Only the lines below starting at the one containing "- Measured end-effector" and ending at the one containing "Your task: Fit" belong in the answer, each copied exactly.

> [RECORD SET]
________________

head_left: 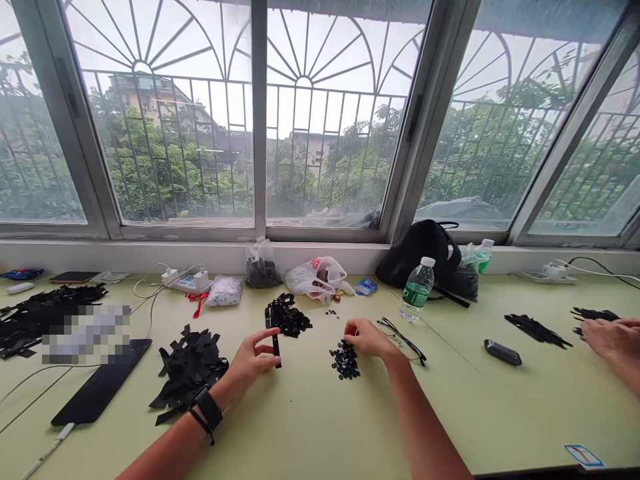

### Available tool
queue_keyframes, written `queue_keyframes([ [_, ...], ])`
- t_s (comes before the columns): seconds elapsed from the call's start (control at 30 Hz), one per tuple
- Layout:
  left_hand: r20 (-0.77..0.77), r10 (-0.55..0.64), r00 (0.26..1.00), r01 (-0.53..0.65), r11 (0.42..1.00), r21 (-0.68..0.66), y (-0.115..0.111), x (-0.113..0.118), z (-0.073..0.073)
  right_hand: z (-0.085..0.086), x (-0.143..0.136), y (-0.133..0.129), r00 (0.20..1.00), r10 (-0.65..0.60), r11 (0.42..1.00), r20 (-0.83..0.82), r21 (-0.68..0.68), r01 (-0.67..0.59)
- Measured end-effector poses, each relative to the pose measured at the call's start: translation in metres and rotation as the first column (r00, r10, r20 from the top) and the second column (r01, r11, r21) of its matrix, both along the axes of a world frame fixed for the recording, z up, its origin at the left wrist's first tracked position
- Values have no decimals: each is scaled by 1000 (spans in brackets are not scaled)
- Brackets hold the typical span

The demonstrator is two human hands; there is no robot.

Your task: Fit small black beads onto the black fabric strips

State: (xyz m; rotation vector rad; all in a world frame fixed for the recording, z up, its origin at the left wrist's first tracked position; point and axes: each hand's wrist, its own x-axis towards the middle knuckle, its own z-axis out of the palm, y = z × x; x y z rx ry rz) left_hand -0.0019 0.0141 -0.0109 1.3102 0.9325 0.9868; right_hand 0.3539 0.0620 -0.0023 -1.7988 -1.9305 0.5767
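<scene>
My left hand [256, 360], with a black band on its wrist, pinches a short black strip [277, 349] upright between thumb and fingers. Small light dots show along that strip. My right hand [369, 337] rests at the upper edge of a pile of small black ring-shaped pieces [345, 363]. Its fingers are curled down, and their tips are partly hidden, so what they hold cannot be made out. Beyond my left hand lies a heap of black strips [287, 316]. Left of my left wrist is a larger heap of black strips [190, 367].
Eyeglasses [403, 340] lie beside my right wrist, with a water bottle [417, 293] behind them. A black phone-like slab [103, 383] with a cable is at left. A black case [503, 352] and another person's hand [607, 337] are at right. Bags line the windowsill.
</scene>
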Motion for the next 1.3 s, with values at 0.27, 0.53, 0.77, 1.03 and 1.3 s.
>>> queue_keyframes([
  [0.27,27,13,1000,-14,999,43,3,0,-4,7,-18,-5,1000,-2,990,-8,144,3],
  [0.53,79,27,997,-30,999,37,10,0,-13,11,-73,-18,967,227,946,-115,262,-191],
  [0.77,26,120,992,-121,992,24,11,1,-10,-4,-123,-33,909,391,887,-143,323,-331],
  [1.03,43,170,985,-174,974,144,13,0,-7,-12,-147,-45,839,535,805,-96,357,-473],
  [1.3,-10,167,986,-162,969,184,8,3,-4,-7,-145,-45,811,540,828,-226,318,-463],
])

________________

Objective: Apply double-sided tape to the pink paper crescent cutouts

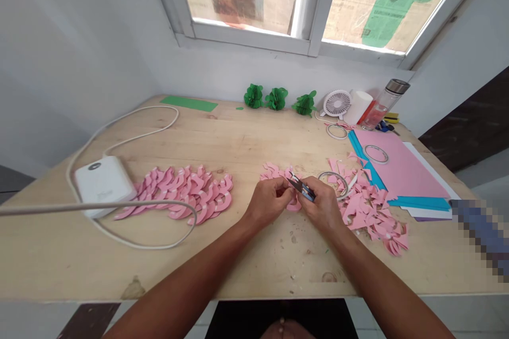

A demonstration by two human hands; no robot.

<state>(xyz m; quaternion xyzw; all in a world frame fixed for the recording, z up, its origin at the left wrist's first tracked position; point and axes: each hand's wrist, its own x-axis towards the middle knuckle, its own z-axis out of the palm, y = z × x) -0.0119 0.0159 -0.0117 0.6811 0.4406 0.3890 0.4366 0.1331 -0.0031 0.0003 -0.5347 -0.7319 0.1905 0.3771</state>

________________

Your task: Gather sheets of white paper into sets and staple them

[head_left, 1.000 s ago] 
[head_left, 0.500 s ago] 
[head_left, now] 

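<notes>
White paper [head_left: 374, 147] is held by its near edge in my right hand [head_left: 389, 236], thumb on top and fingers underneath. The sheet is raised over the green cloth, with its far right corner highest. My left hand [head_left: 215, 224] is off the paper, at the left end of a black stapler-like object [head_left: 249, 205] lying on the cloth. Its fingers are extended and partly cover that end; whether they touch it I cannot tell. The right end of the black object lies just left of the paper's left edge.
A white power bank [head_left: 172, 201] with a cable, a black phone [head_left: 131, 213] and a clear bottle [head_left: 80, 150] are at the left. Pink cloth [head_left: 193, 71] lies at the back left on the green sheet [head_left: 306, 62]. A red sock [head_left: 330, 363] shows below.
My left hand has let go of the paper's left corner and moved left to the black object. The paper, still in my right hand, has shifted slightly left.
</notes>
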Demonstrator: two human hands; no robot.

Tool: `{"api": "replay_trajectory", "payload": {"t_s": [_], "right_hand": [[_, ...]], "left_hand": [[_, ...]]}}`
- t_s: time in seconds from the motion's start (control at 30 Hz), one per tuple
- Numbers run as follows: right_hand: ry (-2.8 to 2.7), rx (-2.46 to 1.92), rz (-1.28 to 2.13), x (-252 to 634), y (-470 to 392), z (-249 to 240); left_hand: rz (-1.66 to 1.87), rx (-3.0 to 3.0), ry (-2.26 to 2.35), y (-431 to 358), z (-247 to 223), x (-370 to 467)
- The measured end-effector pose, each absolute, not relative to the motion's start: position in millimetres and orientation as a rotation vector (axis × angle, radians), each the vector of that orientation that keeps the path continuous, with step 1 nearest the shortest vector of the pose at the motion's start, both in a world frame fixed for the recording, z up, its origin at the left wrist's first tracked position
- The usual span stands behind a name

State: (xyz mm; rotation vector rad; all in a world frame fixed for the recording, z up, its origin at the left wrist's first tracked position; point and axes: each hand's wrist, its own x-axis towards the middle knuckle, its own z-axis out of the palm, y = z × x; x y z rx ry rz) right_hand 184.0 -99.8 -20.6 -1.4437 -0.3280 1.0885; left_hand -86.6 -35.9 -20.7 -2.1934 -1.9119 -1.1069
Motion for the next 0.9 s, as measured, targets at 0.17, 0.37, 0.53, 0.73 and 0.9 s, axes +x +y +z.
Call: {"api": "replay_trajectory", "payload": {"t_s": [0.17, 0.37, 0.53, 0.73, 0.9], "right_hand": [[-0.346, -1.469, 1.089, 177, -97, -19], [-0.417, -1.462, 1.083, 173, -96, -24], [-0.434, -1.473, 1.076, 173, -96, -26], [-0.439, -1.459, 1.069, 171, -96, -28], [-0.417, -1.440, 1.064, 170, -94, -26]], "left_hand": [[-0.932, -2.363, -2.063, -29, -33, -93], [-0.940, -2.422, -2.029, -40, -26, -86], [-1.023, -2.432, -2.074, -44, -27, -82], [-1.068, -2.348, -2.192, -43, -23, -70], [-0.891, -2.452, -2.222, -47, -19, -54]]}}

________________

> [SOLUTION]
- Measured end-effector poses, each relative to the pose measured at the call's start: translation in metres and rotation as the first column (r00, r10, r20 from the top) and the second column (r01, r11, r21) of its matrix, both along the axes of a world frame fixed for the recording, z up, its origin at the left wrist's first tracked position
- Values have no decimals: each is scaled by 1000 (spans in brackets are not scaled)
- Brackets hold the typical span

The demonstrator is two human hands; there is no robot.

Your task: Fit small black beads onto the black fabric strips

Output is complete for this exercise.